Reunidas no Rio de Janeiro, onde ocorre a 16ª Bienal do Livro, as entidades honraram o compromisso firmado pela cadeia produtiva do livro em 2004, quando ocorreu a desoneração do PIS/Cofins para o setor. O Governo foi representado pelo diretor do Livro, Leitura e Literatura do MinC, Fabiano dos Santos.

Veja abaixo trechos do acordo:

- A contribuição dos editores, dos distribuidores e dos livreiros cujas empresas foram desoneradas do PIS/Cofins, na ordem de 0,33% cada um sobre o preço final ao consumidor em sua instância de produção ou comercialização. A contribuição será arrecadada sem nenhum nível de escalonamento, sendo iniciada com a aprovação do projeto de lei e os trâmites necessários para sua implementação. Esse percentual foi validado em Assembleia realizada na sede da Câmara Brasileira do Livro, em São Paulo.

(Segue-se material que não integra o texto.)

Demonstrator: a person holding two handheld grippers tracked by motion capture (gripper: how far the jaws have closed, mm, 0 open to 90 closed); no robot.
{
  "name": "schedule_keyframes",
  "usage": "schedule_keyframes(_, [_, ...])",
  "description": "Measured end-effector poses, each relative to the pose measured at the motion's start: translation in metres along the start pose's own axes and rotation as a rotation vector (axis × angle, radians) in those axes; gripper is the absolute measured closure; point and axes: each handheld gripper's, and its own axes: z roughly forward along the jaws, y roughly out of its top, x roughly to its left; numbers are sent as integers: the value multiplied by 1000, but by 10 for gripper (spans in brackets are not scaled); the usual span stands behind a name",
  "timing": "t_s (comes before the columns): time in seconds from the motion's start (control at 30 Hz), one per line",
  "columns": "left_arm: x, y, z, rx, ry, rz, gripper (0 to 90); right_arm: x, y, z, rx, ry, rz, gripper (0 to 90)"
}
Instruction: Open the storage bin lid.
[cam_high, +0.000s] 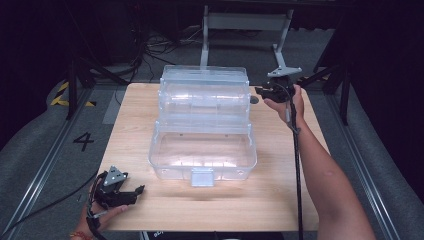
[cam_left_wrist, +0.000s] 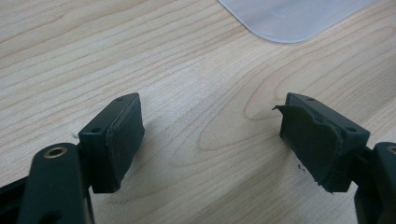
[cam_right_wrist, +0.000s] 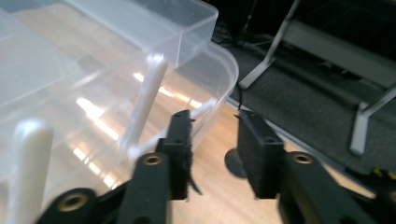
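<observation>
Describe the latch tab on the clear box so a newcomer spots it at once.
On the wooden table stands a clear plastic box, opened in stepped tiers. At the middle of its near wall hangs the latch tab, a small frosted flap, the one piece jutting toward the table's front edge.

In the high view, overhead light falls on the pale wooden tabletop while the surroundings sink into darkness. The clear plastic hinged storage box shows bright glare streaks and motion blur in the right gripper view; the left gripper view is sharp, with soft shadows.

The box stands mid-table, left gripper near its front-left, right gripper beside its back-right.
</observation>
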Motion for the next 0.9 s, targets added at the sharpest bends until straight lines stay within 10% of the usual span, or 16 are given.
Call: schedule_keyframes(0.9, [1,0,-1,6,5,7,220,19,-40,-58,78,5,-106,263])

- A composição do Comitê Gestor do Fundo Setorial Pró-Leitura terá a seguinte composição: 6 membros do Governo Federal; 6 membros do setor produtivo do livro, sendo a Câmara Brasileira do Livro, a Associação Brasileira das Editoras de Livros Escolares, o Sindicato Nacional dos Editores de Livros, a Associação Nacional de Livrarias, a Associação Brasileira de Difusão do Livro, e um sexto membro rotativo, cujo critério será definido entre as entidades estaduais do livro; 4 membros da sociedade, sendo 2 da cadeia criativa do livro e 2 da cadeia mediadora da leitura, indicados pelo Colegiado Setorial do Livro e da Leitura, submetidos aos membros do governo e do setor produtivo;

- Ao final do terceiro ano de exercício do Fundo Setorial Pró-Leitura, será realizada uma avaliação dos resultados, por meio de uma consultoria independente, contratada pelo Comitê Gestor.

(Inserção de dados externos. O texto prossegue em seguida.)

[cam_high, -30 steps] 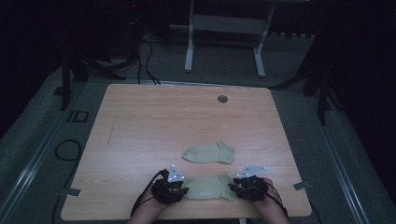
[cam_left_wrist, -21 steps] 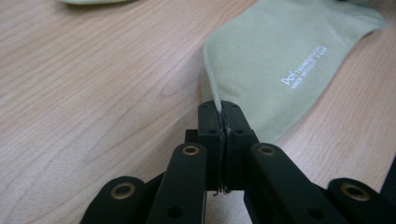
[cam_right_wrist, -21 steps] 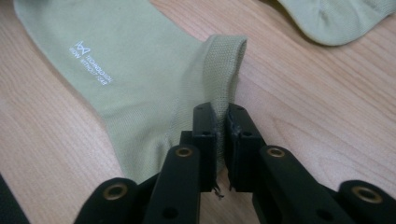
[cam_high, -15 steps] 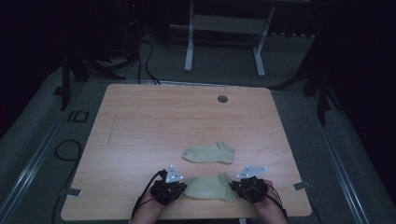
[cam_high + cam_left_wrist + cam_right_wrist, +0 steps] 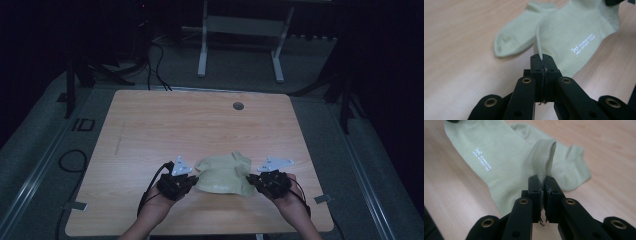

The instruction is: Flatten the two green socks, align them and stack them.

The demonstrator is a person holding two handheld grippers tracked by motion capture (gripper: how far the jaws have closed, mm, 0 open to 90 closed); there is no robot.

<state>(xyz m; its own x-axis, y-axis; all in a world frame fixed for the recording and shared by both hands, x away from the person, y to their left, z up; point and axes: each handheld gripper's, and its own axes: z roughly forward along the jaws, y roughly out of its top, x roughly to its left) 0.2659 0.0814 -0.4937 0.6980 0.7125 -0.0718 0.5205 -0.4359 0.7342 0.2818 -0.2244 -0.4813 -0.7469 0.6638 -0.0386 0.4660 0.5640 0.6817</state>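
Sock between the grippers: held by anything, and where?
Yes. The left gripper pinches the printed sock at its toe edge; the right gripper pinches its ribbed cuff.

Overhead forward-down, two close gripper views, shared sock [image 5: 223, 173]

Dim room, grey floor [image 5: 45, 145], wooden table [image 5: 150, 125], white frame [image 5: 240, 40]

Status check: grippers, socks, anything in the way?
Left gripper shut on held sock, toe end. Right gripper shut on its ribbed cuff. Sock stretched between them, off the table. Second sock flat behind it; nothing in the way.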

As entidades do livro afirmaram ter a “convicção de que este é um passo importante para que mais brasileiro exerçam o direito à leitura e tenham acesso ao conhecimento transformador que os livros podem proporcionar”. Ressaltaram, também, que o diálogo viabilizou o consenso que tornará possível “construir um país de leitores”.